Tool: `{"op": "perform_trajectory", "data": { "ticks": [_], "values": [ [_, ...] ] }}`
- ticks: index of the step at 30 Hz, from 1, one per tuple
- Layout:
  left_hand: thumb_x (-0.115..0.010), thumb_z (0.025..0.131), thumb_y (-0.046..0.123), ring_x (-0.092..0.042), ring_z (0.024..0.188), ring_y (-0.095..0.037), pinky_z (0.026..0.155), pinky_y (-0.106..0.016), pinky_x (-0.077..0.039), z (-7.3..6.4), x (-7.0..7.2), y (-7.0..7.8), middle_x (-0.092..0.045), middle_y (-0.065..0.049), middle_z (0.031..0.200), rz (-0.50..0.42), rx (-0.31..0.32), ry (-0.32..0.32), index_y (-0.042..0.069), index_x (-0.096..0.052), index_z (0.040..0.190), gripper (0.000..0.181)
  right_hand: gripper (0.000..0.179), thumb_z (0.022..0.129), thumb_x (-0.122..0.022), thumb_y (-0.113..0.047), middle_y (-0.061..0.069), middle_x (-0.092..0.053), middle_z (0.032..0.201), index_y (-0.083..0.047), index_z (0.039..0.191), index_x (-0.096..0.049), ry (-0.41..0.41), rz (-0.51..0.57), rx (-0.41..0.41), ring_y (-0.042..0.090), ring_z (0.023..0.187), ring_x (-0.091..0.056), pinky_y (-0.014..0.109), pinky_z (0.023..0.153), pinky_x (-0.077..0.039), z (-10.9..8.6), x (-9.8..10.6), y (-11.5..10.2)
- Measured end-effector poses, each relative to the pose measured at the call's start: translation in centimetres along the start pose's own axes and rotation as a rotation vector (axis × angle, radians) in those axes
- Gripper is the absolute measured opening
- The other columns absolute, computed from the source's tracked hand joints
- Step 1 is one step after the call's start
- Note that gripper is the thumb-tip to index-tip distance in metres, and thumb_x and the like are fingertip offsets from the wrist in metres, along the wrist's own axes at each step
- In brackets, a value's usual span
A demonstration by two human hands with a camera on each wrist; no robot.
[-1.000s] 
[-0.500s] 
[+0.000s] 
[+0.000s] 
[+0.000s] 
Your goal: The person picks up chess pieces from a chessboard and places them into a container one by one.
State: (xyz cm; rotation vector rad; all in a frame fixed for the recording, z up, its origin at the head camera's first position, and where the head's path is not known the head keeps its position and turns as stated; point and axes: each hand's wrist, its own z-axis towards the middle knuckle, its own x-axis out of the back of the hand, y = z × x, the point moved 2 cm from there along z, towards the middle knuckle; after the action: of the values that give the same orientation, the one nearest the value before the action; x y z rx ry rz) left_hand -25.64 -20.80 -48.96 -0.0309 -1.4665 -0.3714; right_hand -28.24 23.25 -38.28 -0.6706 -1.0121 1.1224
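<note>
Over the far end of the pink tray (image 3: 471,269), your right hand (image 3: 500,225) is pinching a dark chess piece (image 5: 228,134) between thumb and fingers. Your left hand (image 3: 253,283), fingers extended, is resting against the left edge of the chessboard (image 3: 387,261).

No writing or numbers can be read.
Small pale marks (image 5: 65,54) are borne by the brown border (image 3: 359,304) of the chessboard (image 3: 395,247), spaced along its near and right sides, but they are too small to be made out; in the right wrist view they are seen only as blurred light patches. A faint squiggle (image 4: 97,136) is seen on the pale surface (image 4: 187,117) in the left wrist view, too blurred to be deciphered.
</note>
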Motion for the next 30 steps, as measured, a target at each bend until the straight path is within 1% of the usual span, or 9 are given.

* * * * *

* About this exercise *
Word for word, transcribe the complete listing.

* Result below *
Tool: `{"op": "perform_trajectory", "data": { "ticks": [_], "values": [ [_, ...] ] }}`
- ticks: index of the step at 30 Hz, from 1, one per tuple
- Layout:
  left_hand: thumb_x (-0.115..0.010), thumb_z (0.025..0.131), thumb_y (-0.046..0.123), ring_x (-0.092..0.042), ring_z (0.024..0.188), ring_y (-0.095..0.037), pinky_z (0.026..0.155), pinky_y (-0.106..0.016), pinky_x (-0.077..0.039), z (-7.3..6.4), x (-7.0..7.2), y (-7.0..7.8), middle_x (-0.092..0.045), middle_y (-0.065..0.049), middle_z (0.031..0.200), rz (-0.50..0.42), rx (-0.31..0.32), ry (-0.32..0.32), index_y (-0.042..0.069), index_x (-0.096..0.052), index_z (0.040..0.190), gripper (0.000..0.181)
  right_hand: gripper (0.000..0.179), thumb_z (0.022..0.129), thumb_x (-0.122..0.022), thumb_y (-0.113..0.047), middle_y (-0.061..0.069), middle_x (-0.092..0.053), middle_z (0.032..0.201), index_y (-0.083..0.047), index_z (0.039..0.191), index_x (-0.096..0.049), ry (-0.41..0.41), rz (-0.51..0.57), rx (-0.41..0.41), ring_y (-0.042..0.090), ring_z (0.023..0.187), ring_x (-0.091..0.056), pinky_y (-0.014..0.109), pinky_z (0.023..0.153), pinky_x (-0.077..0.039), z (-10.9..8.6), x (-9.8..10.6), y (-11.5..10.2)
- Measured end-effector poses, each relative to the pose measured at the call's start: translation in centimetres along the start pose's own axes and rotation as a rotation vector (axis × angle, radians) in those axes
- Gripper is the absolute measured opening
- The other columns absolute, computed from the source's tracked hand joints
- Step 1 is one step after the call's start
- Note that gripper is the thumb-tip to index-tip distance in metres, and thumb_x and the like are fingertip offsets from the wrist in metres, along the wrist's own axes at each step
- In brackets, a value's usual span
A demonstration by two human hands with a camera on each wrist; no robot.
[-1.000s] 
[-0.500s] 
[+0.000s] 
[+0.000s] 
[+0.000s] 
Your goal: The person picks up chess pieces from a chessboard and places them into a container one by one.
State: (xyz cm; rotation vector rad; all in a frame fixed for the recording, z up, its origin at the head camera's first position, and where the head's path is not known the head keeps its position and turns as stated; point and axes: each hand's wrist, its own z-axis towards the middle knuckle, its own x-axis out of the back of the hand, y = z × x, the point moved 2 cm from there along z, towards the middle knuckle; after the action: of the values that give the same orientation, the one nearest the value before the action; x y z rx ry rz) left_hand -25.64 -20.80 -48.96 -0.0309 -1.4665 -0.3714; right_hand -28.24 23.25 -38.28 -0.6706 -1.0121 1.1224
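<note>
Over the far end of the pink tray (image 3: 471,269), your right hand (image 3: 500,225) is pinching a dark chess piece (image 5: 228,134) between thumb and fingers. Your left hand (image 3: 253,283), fingers extended, is resting against the left edge of the chessboard (image 3: 387,261).

No writing or numbers can be read.
Small pale marks (image 5: 65,54) are borne by the brown border (image 3: 359,304) of the chessboard (image 3: 395,247), spaced along its near and right sides, but they are too small to be made out; in the right wrist view they are seen only as blurred light patches. A faint squiggle (image 4: 97,136) is seen on the pale surface (image 4: 187,117) in the left wrist view, too blurred to be deciphered.
</note>
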Motion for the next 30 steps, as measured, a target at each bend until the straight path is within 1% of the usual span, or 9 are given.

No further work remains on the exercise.